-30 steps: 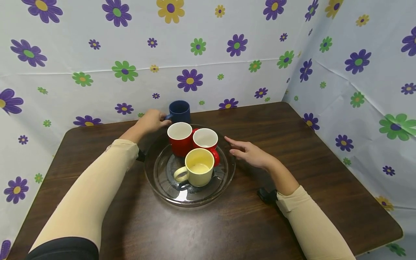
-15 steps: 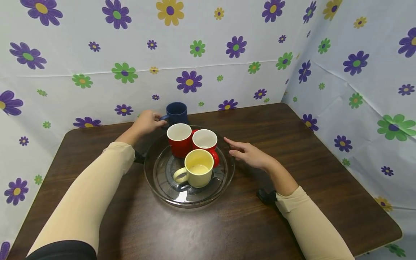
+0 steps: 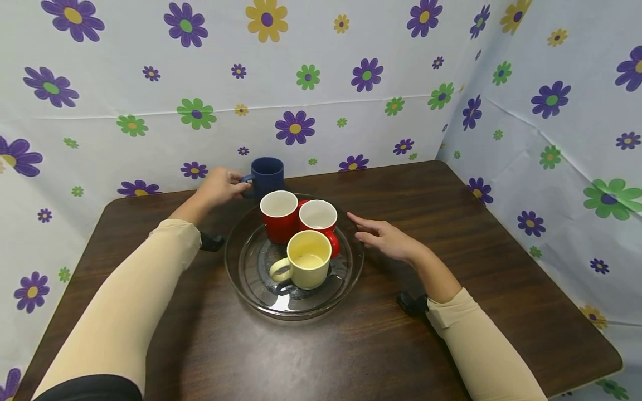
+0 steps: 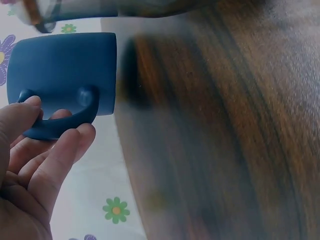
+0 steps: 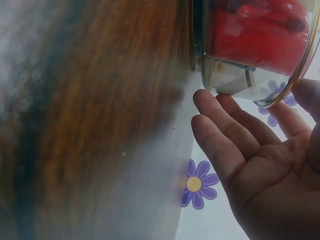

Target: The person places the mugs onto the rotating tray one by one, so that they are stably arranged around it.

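By its handle my left hand (image 3: 220, 186) grips a blue mug (image 3: 268, 177) at the table's back edge, just behind a clear glass dish (image 3: 251, 301). The left wrist view shows the thumb and fingers curled on the handle of the blue mug (image 4: 62, 70). Whether the mug touches the table, I cannot tell. Inside the dish stand a red mug (image 3: 279, 223) with a white inside, a second red mug (image 3: 328, 225) and a pale yellow mug (image 3: 308, 273). My right hand (image 3: 386, 238) lies at the dish's right rim, fingers extended, close to the glass wall (image 5: 235, 80).
All of this is on a dark brown wood-grain table (image 3: 451, 334) with rounded corners. A white cloth (image 3: 321, 72) printed with flowers hangs close behind the table and along its right side. Dark wrist cameras sit under both sleeves.
The blue mug has moved a little to the left behind the dish, along with my left hand. My right hand and the mugs in the dish have stayed put.
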The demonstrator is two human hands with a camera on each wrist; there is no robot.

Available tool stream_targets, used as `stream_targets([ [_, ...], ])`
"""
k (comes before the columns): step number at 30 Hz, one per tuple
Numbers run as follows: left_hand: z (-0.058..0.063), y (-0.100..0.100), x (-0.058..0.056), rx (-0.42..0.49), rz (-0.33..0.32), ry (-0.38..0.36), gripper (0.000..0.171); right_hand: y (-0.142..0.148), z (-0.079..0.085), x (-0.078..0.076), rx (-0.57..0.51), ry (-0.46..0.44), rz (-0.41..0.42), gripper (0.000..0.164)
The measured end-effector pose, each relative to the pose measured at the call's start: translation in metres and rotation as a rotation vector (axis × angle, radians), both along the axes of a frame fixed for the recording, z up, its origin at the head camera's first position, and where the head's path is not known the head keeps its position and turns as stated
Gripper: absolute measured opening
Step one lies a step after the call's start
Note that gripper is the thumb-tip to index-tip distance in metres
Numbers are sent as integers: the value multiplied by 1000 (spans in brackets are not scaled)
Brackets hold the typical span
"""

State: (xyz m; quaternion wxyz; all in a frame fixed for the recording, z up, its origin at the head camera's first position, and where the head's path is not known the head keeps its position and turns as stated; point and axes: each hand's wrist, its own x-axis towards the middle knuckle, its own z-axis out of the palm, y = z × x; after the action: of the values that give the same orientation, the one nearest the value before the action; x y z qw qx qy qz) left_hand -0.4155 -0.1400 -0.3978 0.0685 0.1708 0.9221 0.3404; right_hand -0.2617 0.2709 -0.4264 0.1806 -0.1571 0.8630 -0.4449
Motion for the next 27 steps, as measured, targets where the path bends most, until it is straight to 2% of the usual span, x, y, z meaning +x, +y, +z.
stream_targets([
  [10,11,-18,9,19,28,42,33,1,0,1,-12,-5,-1,57],
  [17,18,-36,16,3,26,124,30,0,1,1,-20,0,1,57],
  [23,26,-48,25,21,33,132,30,0,1,1,-57,-26,5,59],
  [27,28,-56,31,13,42,109,33,-2,-1,2,-58,-26,0,59],
])
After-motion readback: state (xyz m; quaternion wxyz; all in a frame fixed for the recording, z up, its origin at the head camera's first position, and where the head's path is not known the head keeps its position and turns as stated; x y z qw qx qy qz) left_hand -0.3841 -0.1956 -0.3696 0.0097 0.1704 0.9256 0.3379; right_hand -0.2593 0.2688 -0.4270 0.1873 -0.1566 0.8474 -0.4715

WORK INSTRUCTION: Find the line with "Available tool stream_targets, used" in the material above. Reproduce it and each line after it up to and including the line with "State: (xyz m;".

EXERCISE SOLUTION:
Available tool stream_targets, used as `stream_targets([ [_, ...], ])`
"""
k (comes before the columns): step number at 30 Hz, one per tuple
Numbers run as follows: left_hand: z (-0.058..0.063), y (-0.100..0.100), x (-0.058..0.056), rx (-0.42..0.49), rz (-0.33..0.32), ry (-0.38..0.36), gripper (0.000..0.171); right_hand: y (-0.142..0.148), z (-0.079..0.085), x (-0.078..0.076), rx (-0.57..0.51), ry (-0.46..0.44), rz (-0.41..0.42), gripper (0.000..0.164)
The measured end-effector pose, each relative to the pose measured at the call's start: translation in metres and rotation as a rotation vector (axis × angle, radians), both along the axes of a frame fixed for the recording, z up, its origin at the head camera's first position, and where the head's path is not known the head keeps its position and turns as stated
Gripper: absolute measured opening
Step one lies a step after the call's start
Note that gripper is the thumb-tip to index-tip distance in metres
Numbers are sent as integers: the value multiplied by 1000 (spans in brackets are not scaled)
Brackets hold the typical span
"""

State: (xyz m; quaternion wxyz; all in a frame fixed for the recording, z up, its origin at the head camera's first position, and where the head's path is not known the head keeps its position and turns as stated; point and axes: each hand's wrist, its own x-axis towards the middle knuckle, its own z-axis out of the palm, y = z × x; after the action: of the values that give the same orientation, the one nearest the value before the action; x y z qw qx qy qz) left_hand -0.4155 -0.1400 -0.3978 0.0685 0.1708 0.9221 0.3404; right_hand -0.2617 0.2709 -0.4264 0.1806 -0.1571 0.8630 -0.4449

The answer given above is the complete response.